The pictures must be left out, while the rest of the data is copied exactly.

== DATASET EXCERPT ==
__________

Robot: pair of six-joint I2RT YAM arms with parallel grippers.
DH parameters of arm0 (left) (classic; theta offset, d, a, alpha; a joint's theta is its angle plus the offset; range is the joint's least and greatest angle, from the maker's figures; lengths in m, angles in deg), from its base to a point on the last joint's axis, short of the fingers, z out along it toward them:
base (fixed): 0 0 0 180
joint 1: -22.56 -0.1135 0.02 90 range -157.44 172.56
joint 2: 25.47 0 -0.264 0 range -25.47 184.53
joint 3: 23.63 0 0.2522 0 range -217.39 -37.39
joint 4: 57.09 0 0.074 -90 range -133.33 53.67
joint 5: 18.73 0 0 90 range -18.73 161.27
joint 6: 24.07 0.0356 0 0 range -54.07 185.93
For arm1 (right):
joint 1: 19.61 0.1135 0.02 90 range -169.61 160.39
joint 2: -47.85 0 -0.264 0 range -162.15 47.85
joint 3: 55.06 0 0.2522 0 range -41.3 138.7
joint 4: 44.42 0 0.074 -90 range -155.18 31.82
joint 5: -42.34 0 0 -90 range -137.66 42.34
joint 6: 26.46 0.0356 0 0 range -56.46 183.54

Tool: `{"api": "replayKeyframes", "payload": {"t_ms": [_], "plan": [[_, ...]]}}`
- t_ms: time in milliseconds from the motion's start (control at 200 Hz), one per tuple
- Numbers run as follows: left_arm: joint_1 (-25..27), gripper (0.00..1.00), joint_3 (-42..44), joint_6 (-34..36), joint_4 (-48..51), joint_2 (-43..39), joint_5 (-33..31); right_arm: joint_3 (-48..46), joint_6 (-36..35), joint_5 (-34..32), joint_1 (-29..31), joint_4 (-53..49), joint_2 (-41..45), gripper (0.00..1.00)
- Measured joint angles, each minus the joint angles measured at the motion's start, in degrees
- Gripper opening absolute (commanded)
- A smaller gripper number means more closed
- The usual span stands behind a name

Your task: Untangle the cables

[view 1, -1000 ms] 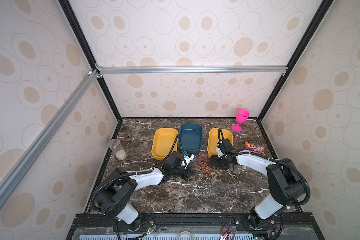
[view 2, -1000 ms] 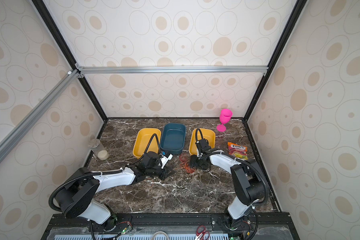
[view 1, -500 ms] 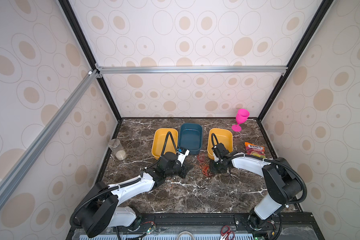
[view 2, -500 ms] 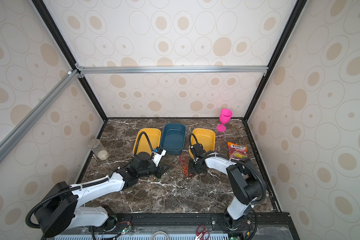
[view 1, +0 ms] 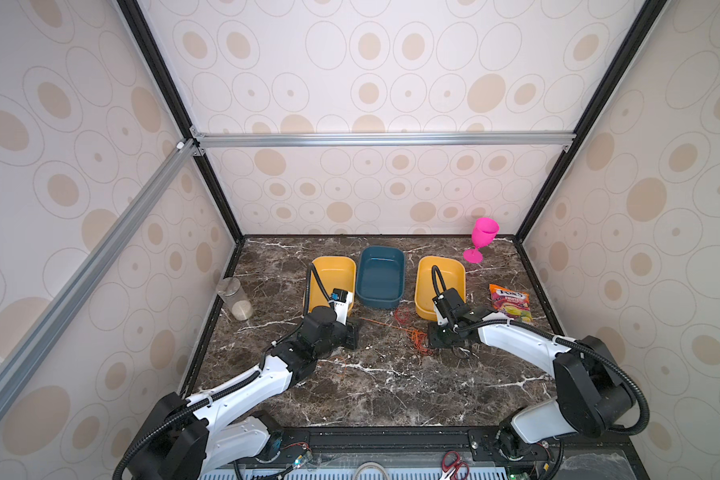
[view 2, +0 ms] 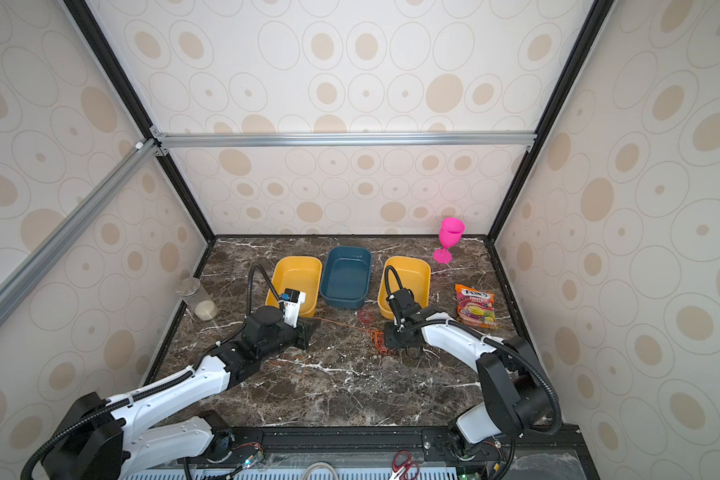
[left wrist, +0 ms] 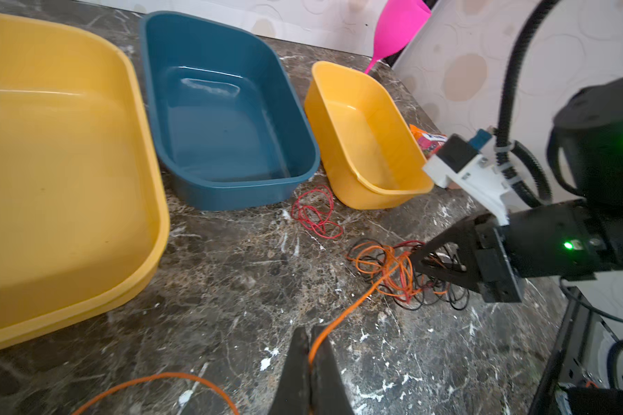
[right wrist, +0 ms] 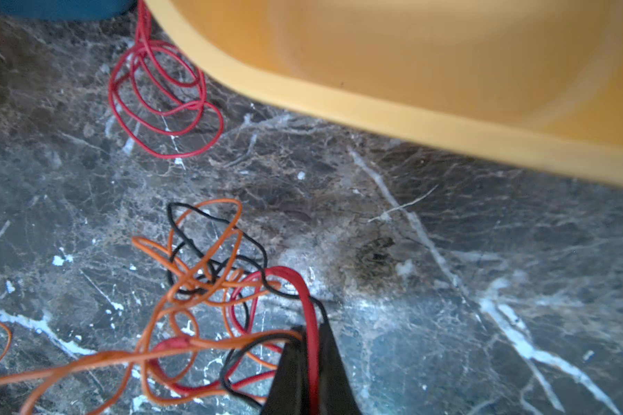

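in front of the dark blue rectangular plastic tray (left wrist: pixel 231 196), off its right corner: thin orange, red and black cables (left wrist: pixel 400 273) knotted in loose loops. left gripper (left wrist: pixel 309 346), before the tray's left corner, pinched narrow on one orange strand (left wrist: pixel 351 307) stretched straight to the knot. right gripper (right wrist: pixel 312 336), at the knot, clamped on a red strand (right wrist: pixel 304 291). just before the tray, apart: small red wire coil (left wrist: pixel 315 215).

Right gripper (right wrist: pixel 308 334) clamps shut on the red cable (right wrist: pixel 304 293) now, while the left gripper (left wrist: pixel 310 341) pulls back leftward, stretching its orange cable (left wrist: pixel 353 309) out taut.
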Motion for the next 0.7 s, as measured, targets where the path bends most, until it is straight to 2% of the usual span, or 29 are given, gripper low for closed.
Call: {"api": "replayKeyframes", "payload": {"t_ms": [160, 350, 380, 470, 700], "plan": [[-2.1, 0.0, 1.0, -0.9, 2.3, -3.7, -2.8, 1.0, -0.4, -1.2, 0.0, -2.4, 0.9, 0.01], [-4.7, 0.0, 1.6, -1.3, 3.0, -6.1, -3.3, 1.3, -4.3, 2.1, 0.0, -4.8, 1.3, 0.13], [-5.1, 0.0, 1.6, -1.3, 2.9, -6.1, -3.4, 1.4, -4.9, 2.8, 0.0, -5.2, 1.2, 0.2], [-6.0, 0.0, 1.6, -1.5, 2.8, -6.2, -4.3, 1.4, -6.3, 3.4, -0.3, -6.5, 0.6, 0.28], [-6.6, 0.0, 1.6, -2.0, 2.8, -7.5, -5.3, 1.3, -6.6, 3.3, -0.6, -7.0, -1.4, 0.37]]}}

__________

== RESPONSE TO THIS EXERCISE ==
Robot: pair of six-joint I2RT YAM arms with parallel grippers.
DH parameters of arm0 (left) (classic; theta offset, d, a, alpha; a joint's theta is its angle plus the offset; range is the joint's least and greatest angle, from the maker's figures; lengths in m, angles in deg), from its base to a point on the last joint's axis, short of the fingers, z out along it toward them:
base (fixed): 0 0 0 180
joint 1: -22.56 -0.1135 0.02 90 range -157.44 172.56
joint 2: 25.47 0 -0.264 0 range -25.47 184.53
joint 3: 23.63 0 0.2522 0 range -217.39 -37.39
joint 4: 57.09 0 0.074 -90 range -133.33 53.67
joint 5: 18.73 0 0 90 range -18.73 161.27
joint 6: 24.07 0.0356 0 0 range -54.07 185.93
For arm1 (right):
joint 1: 19.61 0.1135 0.02 90 range -169.61 160.39
joint 2: -47.85 0 -0.264 0 range -162.15 47.85
joint 3: 55.06 0 0.2522 0 range -41.3 138.7
joint 4: 44.42 0 0.074 -90 range -155.18 31.82
joint 5: -42.34 0 0 -90 range -137.66 42.34
joint 6: 26.46 0.0356 0 0 range -56.46 183.54

Tool: `{"api": "replayKeyframes", "payload": {"t_ms": [_], "plan": [[_, ...]]}}`
- t_ms: time in milliseconds from the motion's start (control at 200 Hz), one per tuple
- Numbers run as follows: left_arm: joint_1 (-25..27), gripper (0.00..1.00), joint_3 (-42..44), joint_6 (-34..36), joint_4 (-48..51), joint_2 (-43..39), joint_5 (-33..31); right_arm: joint_3 (-48..46), joint_6 (-36..35), joint_5 (-34..32), joint_1 (-29..31), joint_4 (-53..49), joint_2 (-41..45), gripper (0.00..1.00)
- Measured joint angles, each minus the joint angles measured at the motion's start, in degrees
- Gripper opening absolute (commanded)
- A smaller gripper number means more closed
- The usual span stands behind a name

Your task: Untangle the cables

[view 1, -1000 ms] 
[view 2, -1000 ms] 
[view 1, -500 ms] 
[view 2, -500 ms] 
[view 1, +0 ms] 
[view 2, +0 ms] 
[left wrist, +0 ms] 
[right wrist, +0 ms] 

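in front of the dark blue rectangular plastic tray (left wrist: pixel 231 196), off its right corner: thin orange, red and black cables (left wrist: pixel 400 273) knotted in loose loops. left gripper (left wrist: pixel 309 346), before the tray's left corner, pinched narrow on one orange strand (left wrist: pixel 351 307) stretched straight to the knot. right gripper (right wrist: pixel 312 336), at the knot, clamped on a red strand (right wrist: pixel 304 291). just before the tray, apart: small red wire coil (left wrist: pixel 315 215).

Right gripper (right wrist: pixel 308 334) clamps shut on the red cable (right wrist: pixel 304 293) now, while the left gripper (left wrist: pixel 310 341) pulls back leftward, stretching its orange cable (left wrist: pixel 353 309) out taut.
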Motion for the next 0.7 s, as measured, targets where the path bends most, until it is straight to 2% of the usual span, or 29 are given, gripper low for closed.
Call: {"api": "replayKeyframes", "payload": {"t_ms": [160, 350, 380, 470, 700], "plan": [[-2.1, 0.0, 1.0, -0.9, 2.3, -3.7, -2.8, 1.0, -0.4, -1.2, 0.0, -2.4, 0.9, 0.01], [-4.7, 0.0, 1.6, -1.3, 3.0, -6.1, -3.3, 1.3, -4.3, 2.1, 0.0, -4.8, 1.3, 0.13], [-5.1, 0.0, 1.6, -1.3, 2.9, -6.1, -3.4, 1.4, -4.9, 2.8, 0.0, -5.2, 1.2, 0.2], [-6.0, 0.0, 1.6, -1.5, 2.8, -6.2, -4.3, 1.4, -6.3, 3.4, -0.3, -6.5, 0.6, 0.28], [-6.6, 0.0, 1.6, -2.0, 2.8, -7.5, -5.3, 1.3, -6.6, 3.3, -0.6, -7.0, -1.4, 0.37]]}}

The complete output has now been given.